(WHAT TO WORK ON):
Pull out every line of the listing below where "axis" appears.

(SUPPLIED DATA):
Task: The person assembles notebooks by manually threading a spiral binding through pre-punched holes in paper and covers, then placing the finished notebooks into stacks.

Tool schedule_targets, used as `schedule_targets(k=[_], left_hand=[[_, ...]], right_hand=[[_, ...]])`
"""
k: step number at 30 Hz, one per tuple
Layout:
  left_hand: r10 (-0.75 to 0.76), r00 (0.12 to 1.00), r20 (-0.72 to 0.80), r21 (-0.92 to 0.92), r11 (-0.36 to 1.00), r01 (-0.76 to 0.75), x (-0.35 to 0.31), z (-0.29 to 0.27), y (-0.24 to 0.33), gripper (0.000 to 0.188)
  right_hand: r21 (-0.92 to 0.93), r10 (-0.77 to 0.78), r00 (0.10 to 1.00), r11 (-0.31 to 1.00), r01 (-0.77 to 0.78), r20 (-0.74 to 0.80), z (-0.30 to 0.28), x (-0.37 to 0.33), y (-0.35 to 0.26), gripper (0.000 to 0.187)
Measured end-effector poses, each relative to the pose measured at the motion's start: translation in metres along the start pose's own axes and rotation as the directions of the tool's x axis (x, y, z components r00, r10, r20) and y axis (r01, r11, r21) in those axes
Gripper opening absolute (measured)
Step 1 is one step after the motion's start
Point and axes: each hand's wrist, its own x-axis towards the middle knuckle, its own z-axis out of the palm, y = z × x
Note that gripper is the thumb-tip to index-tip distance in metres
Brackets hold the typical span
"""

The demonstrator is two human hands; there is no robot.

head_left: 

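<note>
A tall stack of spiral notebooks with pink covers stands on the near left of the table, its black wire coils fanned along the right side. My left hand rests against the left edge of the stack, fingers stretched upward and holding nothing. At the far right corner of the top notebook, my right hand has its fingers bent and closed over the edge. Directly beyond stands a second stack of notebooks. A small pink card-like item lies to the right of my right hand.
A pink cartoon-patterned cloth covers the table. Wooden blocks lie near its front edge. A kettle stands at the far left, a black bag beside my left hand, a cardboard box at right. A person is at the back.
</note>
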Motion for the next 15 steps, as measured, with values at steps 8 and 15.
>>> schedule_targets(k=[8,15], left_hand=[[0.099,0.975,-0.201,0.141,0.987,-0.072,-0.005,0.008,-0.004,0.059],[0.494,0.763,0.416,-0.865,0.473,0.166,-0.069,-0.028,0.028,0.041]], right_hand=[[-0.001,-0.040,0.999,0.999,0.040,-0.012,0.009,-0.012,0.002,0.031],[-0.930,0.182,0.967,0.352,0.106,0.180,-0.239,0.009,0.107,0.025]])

(ANSWER AREA):
Measured end-effector poses, each relative to the pose measured at the motion's start: translation in metres along the start pose's own axes and rotation as the directions of the tool's x axis (x, y, z components r00, r10, r20) and y axis (r01, r11, r21) in those axes
Point and axes: each hand's wrist, its own x-axis towards the middle knuckle, its own z-axis out of the palm, y = z × x

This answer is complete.